This application claims the priority benefit of Korean Patent Application No. 10-2015-0013615, filed on Jan. 28, 2015, in the Korean Intellectual Property Office, the disclosure of which is incorporated herein by reference.
1. Field of the Invention
Embodiments relate to a video stream processing method and apparatus that edits pictures sequence, and more particularly, to a video stream processing method and apparatus that easily edits pictures included in a video stream by configuring a group of pictures (GOP) included in the video stream with an intra coded picture (I-picture) and at least one bi-prediction coded picture (B-picture) referring to the I-picture.
2. Description of the Related Art
Pictures or video included in a video stream need to be edited to produce a broadcast program. A video stream refers to data including a plurality of pictures, and the pictures included in the video stream may be encoded using intra prediction or inter prediction. To edit an inter prediction based picture which refers to another picture, the picture which the corresponding picture refers to should be decoded together. Accordingly, although a relatively few number of pictures are edited, a computational complexity for decoding and encoding may considerably increase.
Recently, technology that applies intra prediction to all pictures included in a video stream is used to easily support editing on frame by frame basis. When all pictures included in the video stream are processed using intra prediction, a picture not to be edited does not need to be decoded or re-encoded. However, when all pictures are processed using intra prediction, a volume of the corresponding video stream may greatly increase, which is not suitable for a storage device with a restricted capacity.
An aspect provides a method and apparatus that may easily edit pictures and effectively increase an encoding efficiency by configuring a group of pictures (GOP) with an intra coded picture (I-picture) and at least one bi-prediction coded picture (B-picture) referring to the I-picture.
Another aspect also provides a method and apparatus that may output an editing result as an encoded video stream without performing re-encoding by configuring a GOP with an I-picture and at least one B-picture referring to the I-picture.
Still another aspect also provides a method and apparatus that may remove a computational complexity for re-encoding and enable fast processing when storing or outputting an editing result by outputting the editing result as an encoded video stream without performing re-encoding.
Yet another aspect also provides a method and apparatus that may encode a video stream in a prediction structure of ultra low delay by configuring a GOP with an I-picture and at least one B-picture referring to the I-picture.

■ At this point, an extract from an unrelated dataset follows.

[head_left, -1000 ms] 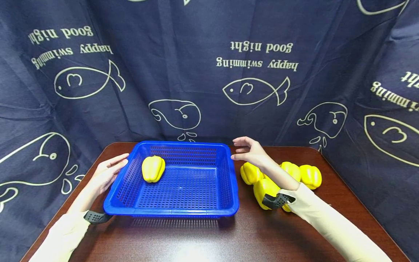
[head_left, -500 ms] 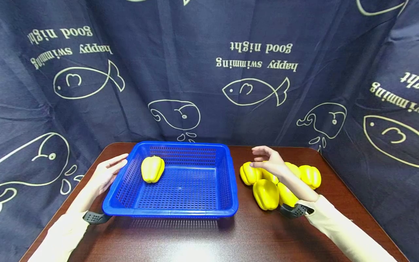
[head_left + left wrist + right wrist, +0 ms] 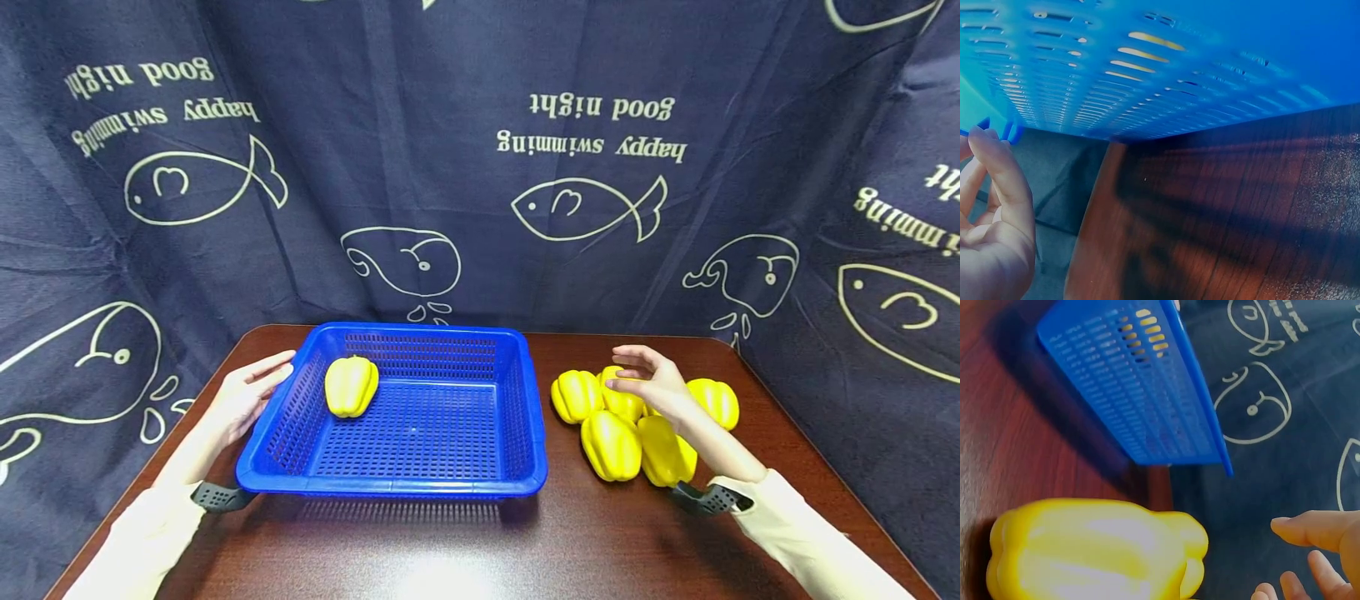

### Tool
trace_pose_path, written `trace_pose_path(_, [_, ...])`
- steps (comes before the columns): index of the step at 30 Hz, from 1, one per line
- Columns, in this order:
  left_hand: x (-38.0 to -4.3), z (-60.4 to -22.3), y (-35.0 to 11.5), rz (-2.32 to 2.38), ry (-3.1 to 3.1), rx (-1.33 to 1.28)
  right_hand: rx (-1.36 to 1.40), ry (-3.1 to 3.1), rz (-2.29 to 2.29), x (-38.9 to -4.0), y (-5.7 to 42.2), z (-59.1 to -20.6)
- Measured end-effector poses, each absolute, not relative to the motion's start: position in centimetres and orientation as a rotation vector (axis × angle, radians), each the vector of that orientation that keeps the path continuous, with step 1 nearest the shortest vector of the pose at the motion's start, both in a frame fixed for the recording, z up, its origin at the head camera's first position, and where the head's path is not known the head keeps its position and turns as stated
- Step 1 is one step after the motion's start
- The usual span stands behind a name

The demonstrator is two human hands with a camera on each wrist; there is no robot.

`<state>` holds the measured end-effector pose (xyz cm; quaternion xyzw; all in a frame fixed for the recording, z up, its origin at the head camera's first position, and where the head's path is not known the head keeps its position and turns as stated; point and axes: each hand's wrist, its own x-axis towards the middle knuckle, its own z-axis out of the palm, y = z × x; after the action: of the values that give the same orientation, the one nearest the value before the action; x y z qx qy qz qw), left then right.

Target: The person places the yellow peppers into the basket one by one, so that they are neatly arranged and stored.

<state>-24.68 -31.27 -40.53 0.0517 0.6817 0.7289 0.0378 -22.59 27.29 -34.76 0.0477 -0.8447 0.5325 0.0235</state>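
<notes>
Yellow peppers [image 3: 611, 446] are clustered on a reddish-brown wooden surface [image 3: 585, 533], to the right of a blue plastic basket [image 3: 393, 485], inside which one more pepper [image 3: 351, 387] is placed near the left wall. At the far left, the basket's rim is lightly pinched by the fingers [image 3: 266, 364] of the left hand [image 3: 243, 402]. Over the cluster, the right hand [image 3: 660, 385] is poised, its fingers loosely curved and parted, with nothing gripped. Pale sleeves [image 3: 146, 533] and dark wristbands [image 3: 220, 498] are worn; navy cloth [image 3: 472, 183], printed with fish and whales, is hung behind.
</notes>
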Motion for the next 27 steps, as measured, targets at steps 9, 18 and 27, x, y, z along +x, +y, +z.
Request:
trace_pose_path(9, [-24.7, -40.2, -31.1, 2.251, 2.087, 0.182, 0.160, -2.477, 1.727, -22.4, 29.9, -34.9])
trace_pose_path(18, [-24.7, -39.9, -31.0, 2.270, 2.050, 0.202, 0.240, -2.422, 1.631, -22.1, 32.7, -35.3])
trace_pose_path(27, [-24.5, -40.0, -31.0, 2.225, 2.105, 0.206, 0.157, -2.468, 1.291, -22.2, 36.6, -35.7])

According to an aspect, there is provided a video stream processing method including identifying a target picture to be edited among an intra coded picture (I-picture) and at least one bi-prediction coded picture (B-picture) subsequent to the I-picture, the I-picture and the at least one B-picture constituting a group of pictures (GOP) included in a video stream, and processing the target picture, wherein pictures included in the video stream may be decoded in a playback order.
Each of the at least one B-picture may be predicted by referring to the I-picture.

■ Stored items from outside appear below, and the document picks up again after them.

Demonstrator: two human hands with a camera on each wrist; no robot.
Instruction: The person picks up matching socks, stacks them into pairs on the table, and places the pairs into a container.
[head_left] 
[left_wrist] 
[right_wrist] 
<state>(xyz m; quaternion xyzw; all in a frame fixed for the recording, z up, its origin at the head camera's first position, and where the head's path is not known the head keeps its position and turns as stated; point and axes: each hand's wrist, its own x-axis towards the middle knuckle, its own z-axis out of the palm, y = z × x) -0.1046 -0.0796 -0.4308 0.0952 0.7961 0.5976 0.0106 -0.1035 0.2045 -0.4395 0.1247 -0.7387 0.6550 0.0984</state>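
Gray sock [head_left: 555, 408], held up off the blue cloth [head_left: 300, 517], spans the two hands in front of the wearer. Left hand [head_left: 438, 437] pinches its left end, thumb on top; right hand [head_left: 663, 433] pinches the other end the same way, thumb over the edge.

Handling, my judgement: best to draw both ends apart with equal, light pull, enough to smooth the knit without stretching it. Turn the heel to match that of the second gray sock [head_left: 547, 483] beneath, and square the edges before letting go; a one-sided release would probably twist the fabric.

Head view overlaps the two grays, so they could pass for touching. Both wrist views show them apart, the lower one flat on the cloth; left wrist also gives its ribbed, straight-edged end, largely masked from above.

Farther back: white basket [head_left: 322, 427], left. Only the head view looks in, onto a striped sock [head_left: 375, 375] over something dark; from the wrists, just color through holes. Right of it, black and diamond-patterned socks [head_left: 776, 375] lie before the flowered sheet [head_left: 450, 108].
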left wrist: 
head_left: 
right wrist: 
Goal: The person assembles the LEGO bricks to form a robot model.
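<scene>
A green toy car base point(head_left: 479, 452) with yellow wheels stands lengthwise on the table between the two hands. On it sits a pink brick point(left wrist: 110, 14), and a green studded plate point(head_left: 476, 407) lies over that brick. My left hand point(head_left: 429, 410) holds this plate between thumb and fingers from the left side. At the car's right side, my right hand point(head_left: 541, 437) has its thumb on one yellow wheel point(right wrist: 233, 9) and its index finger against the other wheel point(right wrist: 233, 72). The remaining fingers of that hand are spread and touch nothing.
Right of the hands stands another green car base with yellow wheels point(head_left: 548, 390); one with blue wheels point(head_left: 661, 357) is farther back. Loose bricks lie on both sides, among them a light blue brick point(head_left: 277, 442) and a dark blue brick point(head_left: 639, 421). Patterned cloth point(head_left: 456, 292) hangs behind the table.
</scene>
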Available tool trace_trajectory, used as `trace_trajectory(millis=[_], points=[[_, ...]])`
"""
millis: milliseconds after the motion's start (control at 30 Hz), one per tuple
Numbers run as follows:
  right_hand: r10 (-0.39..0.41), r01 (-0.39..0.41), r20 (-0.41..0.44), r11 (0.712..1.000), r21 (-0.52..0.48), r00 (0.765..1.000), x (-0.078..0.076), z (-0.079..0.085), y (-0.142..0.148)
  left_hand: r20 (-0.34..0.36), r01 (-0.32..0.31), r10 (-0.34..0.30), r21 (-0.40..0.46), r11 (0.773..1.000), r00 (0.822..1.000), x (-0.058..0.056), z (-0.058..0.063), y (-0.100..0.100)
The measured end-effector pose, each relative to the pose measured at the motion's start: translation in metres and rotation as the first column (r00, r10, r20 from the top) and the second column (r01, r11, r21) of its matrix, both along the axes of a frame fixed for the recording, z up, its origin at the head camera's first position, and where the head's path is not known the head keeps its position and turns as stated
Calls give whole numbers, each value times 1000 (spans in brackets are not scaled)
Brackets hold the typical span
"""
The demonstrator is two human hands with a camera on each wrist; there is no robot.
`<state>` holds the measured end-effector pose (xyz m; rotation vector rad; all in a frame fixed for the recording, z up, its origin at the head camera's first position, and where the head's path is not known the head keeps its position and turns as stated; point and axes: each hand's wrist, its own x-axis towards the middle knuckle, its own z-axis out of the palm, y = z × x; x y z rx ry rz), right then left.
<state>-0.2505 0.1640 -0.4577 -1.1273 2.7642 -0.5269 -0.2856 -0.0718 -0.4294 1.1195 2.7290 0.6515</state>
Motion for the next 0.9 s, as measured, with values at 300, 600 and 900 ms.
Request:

The processing may include decoding the target picture and a reference I-picture which the target picture refers to.
The processing may include setting a flag of the target picture and a flag of the reference I-picture as different values.
The target picture may be decoded and played back, and the reference I-picture may be decoded and not be played back.
A video stream including the processed target picture may be output, and the output video stream may include a flag indicating that a picture decoded and to not be played back is included.
The video stream may be encoded or decoded using high efficiency video coding (HEVC).
The I-picture may be decoded separately without referring to another picture.
According to another aspect, there is also provided a video stream processing apparatus including an identifier configured to identify a target picture to be edited among an I-picture and at least one B-picture subsequent to the I-picture, the I-picture and the at least one B-picture constituting a GOP included in a video stream, and a processor configured to process the target picture, wherein the pictures included in the video stream may be decoded in a playback order.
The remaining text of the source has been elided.